I graduated during a pandemic. It took 1,000 applications to find a job in my field.

One 2020 college graduate’s story about job searching during a pandemic, and words for the future class.

College students nationwide are more stressed than ever due to new rules, expectations and the new way of life. As a 2020 college graduate, I understand that stress. After graduating during the COVID-19 pandemic, it took me more than 1,000 job applications before I found a position in my field.

March 2020 is a time I will never forget. While enjoying my final spring break ever as a Eureka College student, I got an email from my school notifying us that our break had been extended another week due to the global pandemic. “This is just a safety protocol,” I thought to myself, not knowing the severity of the situation.

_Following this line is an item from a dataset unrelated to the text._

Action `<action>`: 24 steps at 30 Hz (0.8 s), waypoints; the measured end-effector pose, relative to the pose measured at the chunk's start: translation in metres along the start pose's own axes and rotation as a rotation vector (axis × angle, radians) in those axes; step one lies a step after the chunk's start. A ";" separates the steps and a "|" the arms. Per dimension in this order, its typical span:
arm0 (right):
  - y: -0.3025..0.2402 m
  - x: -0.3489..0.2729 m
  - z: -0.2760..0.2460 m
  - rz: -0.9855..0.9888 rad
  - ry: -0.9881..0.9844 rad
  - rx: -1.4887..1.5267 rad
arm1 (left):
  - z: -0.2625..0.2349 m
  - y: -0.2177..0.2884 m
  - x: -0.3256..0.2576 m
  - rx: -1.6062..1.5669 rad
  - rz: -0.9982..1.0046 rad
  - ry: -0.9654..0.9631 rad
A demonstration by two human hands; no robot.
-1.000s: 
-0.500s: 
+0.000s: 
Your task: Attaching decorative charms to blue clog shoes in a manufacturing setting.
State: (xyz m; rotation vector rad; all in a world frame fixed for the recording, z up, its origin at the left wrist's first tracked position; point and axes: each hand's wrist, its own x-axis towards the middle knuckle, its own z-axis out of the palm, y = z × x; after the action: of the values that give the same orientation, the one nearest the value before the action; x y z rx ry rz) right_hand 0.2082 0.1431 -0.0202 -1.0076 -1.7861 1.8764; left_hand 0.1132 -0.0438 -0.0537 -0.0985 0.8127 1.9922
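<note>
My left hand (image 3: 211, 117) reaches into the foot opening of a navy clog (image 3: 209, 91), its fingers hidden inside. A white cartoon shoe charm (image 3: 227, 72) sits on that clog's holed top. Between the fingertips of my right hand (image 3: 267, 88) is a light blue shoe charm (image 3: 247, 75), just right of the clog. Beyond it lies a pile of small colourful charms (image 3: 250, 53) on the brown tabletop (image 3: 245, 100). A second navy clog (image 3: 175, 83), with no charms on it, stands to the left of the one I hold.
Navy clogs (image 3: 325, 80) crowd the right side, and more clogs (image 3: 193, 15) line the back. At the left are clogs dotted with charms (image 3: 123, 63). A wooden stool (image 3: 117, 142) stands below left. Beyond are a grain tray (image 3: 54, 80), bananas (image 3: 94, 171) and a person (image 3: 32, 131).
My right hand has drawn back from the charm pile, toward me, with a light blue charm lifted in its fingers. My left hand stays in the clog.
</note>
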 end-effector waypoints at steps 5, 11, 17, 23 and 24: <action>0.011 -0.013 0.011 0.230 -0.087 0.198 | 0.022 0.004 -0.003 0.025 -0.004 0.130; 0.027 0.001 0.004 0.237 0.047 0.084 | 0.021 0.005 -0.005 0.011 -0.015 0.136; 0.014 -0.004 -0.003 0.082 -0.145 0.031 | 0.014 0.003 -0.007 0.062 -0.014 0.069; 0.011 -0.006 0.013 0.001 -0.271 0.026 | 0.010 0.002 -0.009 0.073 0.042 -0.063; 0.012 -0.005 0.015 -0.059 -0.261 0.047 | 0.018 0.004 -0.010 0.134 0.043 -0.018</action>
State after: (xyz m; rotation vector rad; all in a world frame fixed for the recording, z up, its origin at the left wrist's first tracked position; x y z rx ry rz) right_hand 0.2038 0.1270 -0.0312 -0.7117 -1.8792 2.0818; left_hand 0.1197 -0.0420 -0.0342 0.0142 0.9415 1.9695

At the time, I had no idea I would never again sit in a classroom as a college student.

I thought this would be the greatest thing ever. I get to stay home, work at my own pace, sometimes not even leave my bed until noon. That thought ended quickly.

The thoughts starting circling in my brain, wondering how I was going to be able to finish my final three months of college online with such short notice. I could no longer just walk to a professor’s office during their open hours or go to the learning center if I need additional help. I had so many other concerns that needed to be addressed.

Once it was time to get back to work, it was a wakeup call, a slap in the face. It became one of the most stressful times in my life. The pandemic brought stress.

Trying to balance the new everyday life was hard enough; to add, finishing my degree online along with looking for a place to start my career after I graduated was now a problem.

I got through my last three months of college. But Eureka decided at first we would not be able to walk across the graduation stage for all the hard work we put into school because of the pandemic. Thankfully, in June 2020, I was able to walk across the grad stage and enjoy the moment I worked so hard for. It was a short victory, as the uncertainty came back.

Like a lot of people, I felt anxiety in my stomach. My appetite would disappear. One day I would feel normal, and the next I’d be in bed before the sun went down. My friends and family started to worry. Graduation had come and gone. I had very little drive to even continue looking for a job. It was hard, something that I would never wish upon anyone.

Throughout the year that followed, things trended toward normalcy, but I still struggled to find a job that allied with my communications degree. I was having a hard time mentally. It felt as if the pandemic took away everything I had worked more than six years for. For the first time in my life, something seemed impossible.

As the interviews rolled in for the more than 1,000 jobs I applied for, I always had in the back of my mind, “This is the one.” But over and over again, the result was always the same: disappointment.

On Sept. 1, 2021, after 16 months of searching, I finally got a break.

Dennis Anderson, vice president of news and content development at Shaw Media, reached out to me about a few professional opportunities. He was editor at the Journal Star in Peoria when I was in college, and I worked there as a part-time sportswriter. During our first Zoom interview, I felt Dennis could see the exhaustion lingering in my face. I promised him one thing: If he gave me a chance, it would be the last time he would have to see me like this. He believed in me, gave me a shot and that was all I needed.

Now, I’m employed by Shaw Media as a regional reporter located in the new DeKalb office for the Daily Chronicle, doing something I enjoy. Yes, it is stressful, but it’s the stress I signed up for, not the uncertainty stress I experienced before. The feeling that I would never be good enough started to slip away.

Patience is key: That is my biggest takeaway these past 16 months. I am not writing this to gloat about my success because I have a long way to go. I am writing this for future college graduates and those still looking for a job. It is going to be hard, it is going to take longer than you had hoped, but in the end something will go your way, even when you least expect it.